PROBLEM DETAILS: Restate all the lines below word for word, but omit the pictures.

GIVEN INFORMATION:
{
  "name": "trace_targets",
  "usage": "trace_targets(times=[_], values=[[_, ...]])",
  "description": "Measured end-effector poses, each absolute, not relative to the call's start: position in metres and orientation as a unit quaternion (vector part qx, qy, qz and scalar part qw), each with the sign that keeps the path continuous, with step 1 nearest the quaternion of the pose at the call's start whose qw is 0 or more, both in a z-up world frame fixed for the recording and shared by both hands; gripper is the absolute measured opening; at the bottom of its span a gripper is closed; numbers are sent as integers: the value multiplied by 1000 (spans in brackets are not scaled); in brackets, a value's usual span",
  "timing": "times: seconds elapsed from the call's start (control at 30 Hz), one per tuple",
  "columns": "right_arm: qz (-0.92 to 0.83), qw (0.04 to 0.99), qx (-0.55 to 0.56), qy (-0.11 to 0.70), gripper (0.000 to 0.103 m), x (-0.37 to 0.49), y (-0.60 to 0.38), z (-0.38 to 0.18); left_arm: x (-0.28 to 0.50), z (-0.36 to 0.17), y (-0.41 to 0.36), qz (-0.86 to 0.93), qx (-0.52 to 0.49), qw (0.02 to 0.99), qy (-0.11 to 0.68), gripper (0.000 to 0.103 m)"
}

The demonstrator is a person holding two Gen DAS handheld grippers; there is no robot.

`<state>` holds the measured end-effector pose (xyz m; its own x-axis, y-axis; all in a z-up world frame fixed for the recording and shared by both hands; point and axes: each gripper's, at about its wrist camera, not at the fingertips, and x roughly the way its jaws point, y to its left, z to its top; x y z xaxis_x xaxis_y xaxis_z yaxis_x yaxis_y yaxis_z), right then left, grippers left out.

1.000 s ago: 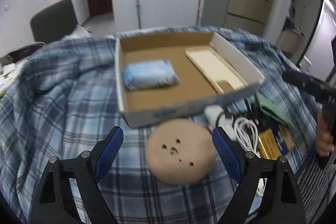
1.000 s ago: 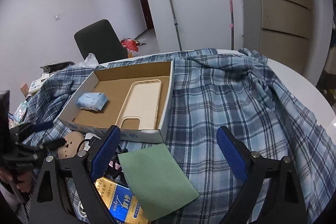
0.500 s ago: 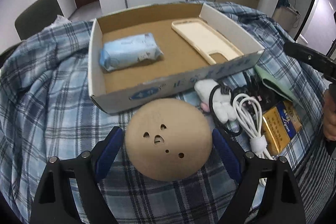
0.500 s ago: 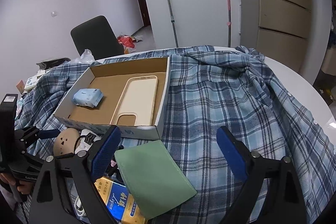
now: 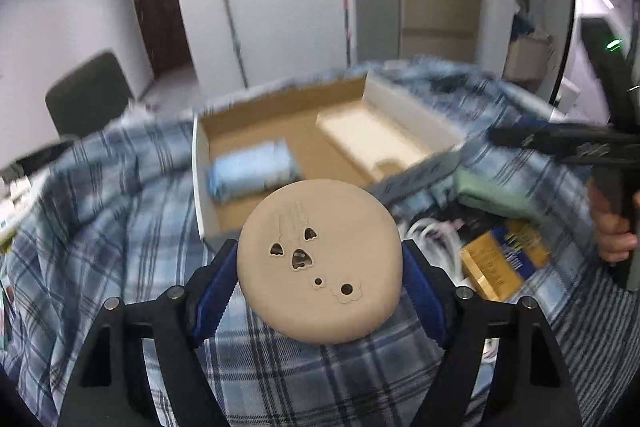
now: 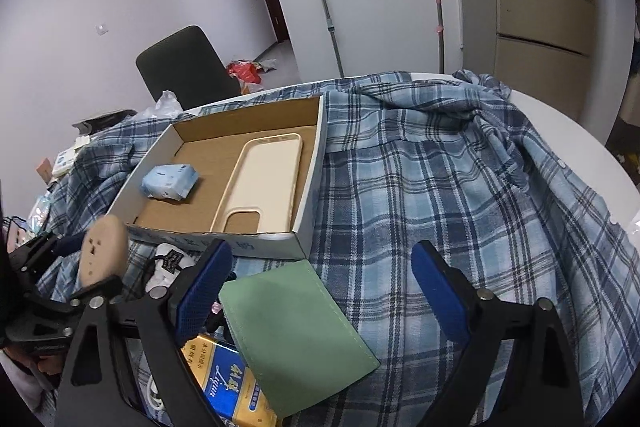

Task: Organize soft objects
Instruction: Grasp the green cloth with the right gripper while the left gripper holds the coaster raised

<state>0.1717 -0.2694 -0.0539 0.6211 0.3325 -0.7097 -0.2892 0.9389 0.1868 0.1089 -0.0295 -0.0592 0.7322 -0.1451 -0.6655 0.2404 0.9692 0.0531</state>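
Progress looked partial: box (image 6: pixel 312 163) already held a tissue pack (image 6: pixel 170 182) and phone case (image 6: pixel 264 183); my left tool (image 5: pixel 320 277) gripped the pad (image 5: pixel 319 261) near it; right tool (image 6: pixel 320 291) gaped over the cloth (image 6: pixel 296 327).

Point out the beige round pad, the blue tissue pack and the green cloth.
beige round pad (image 5: pixel 320 259): left wrist view, its holed face.
blue tissue pack (image 6: pixel 170 181): right wrist view, top of the wrapper.
green cloth (image 6: pixel 294 327): right wrist view, middle of its flat surface.
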Motion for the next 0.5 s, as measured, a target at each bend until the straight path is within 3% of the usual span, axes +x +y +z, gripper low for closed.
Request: trace_targets(times=[0.13,0.33,0.5], values=[[192,891,35,410,74,174,-269,-57,94,-41,-29,-119,44,948,293,81],[231,865,46,443,66,180,-264,-66,82,-24,-22,-113,14,962,247,81],[234,844,28,483,66,183,-254,-81,77,-21,-18,-101,10,970,222,81]])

RESPONSE TO THIS TASK:
{
  "name": "trace_targets",
  "usage": "trace_targets(times=[_], values=[[_, ...]])",
  "description": "Measured end-effector poses, each absolute, not relative to the call's start: position in metres and orientation as a unit quaternion (vector part qx, qy, qz and scalar part qw), each with the sign that keeps the path continuous, with step 1 nearest the quaternion of the pose at the call's start whose qw is 0 or more, both in a z-up world frame fixed for the recording and shared by both hands; gripper is the absolute measured opening; at the bottom of its span a gripper is closed; numbers are sent as integers: the value multiplied by 1000 (spans in brackets are not scaled); in brackets, a value's usual span",
  "timing": "times: seconds elapsed from the call's start (control at 30 Hz), one per tuple",
  "columns": "right_arm: qz (-0.92 to 0.83), qw (0.04 to 0.99), qx (-0.55 to 0.56), qy (-0.11 to 0.70), gripper (0.000 to 0.103 m), x (-0.37 to 0.49), y (-0.60 to 0.38), z (-0.38 to 0.18); left_arm: x (-0.28 to 0.50), z (-0.36 to 0.17), y (-0.41 to 0.36), qz (-0.86 to 0.93), qx (-0.52 to 0.49), qw (0.02 to 0.99), qy (-0.11 to 0.68), gripper (0.000 to 0.103 m)"
}

The demonstrator is a person holding two Gen DAS handheld grippers; there is no robot.

`<state>` holds the measured end-effector pose (xyz m; its own x-axis, y-axis; all in a z-up world frame fixed for the recording and shared by both hands; point and axes: each gripper's, at about its wrist camera, not at the fingertips, and x roughly the way its jaws point, y to its left, z to its top; x y z xaxis_x xaxis_y xaxis_z yaxis_x yaxis_y yaxis_z), right then left, grippers left out.

1.000 s ago: 
1.000 s ago: 
0.500 s ago: 
0.500 s ago: 
now: 
now: 

Task: Organize soft objects
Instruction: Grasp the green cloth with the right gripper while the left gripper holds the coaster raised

<state>0.1717 -0.2694 -0.0539 0.6211 0.3325 -0.7097 -0.2892 0.9389 0.1868 0.1089 -0.0295 -0.0592 0.7322 -0.1451 -0.6655 0.2404 0.9692 0.0531</state>
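Progress looked partial: box (image 6: pixel 312 163) already held a tissue pack (image 6: pixel 170 182) and phone case (image 6: pixel 264 183); my left tool (image 5: pixel 320 277) gripped the pad (image 5: pixel 319 261) near it; right tool (image 6: pixel 320 291) gaped over the cloth (image 6: pixel 296 327).

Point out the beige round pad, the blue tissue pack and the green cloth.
beige round pad (image 5: pixel 320 259): left wrist view, its holed face.
blue tissue pack (image 6: pixel 170 181): right wrist view, top of the wrapper.
green cloth (image 6: pixel 294 327): right wrist view, middle of its flat surface.
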Motion for the next 0.5 s, as measured, a target at each bend until the straight path is within 3% of the usual span, axes +x +y +z, gripper low for closed.
Request: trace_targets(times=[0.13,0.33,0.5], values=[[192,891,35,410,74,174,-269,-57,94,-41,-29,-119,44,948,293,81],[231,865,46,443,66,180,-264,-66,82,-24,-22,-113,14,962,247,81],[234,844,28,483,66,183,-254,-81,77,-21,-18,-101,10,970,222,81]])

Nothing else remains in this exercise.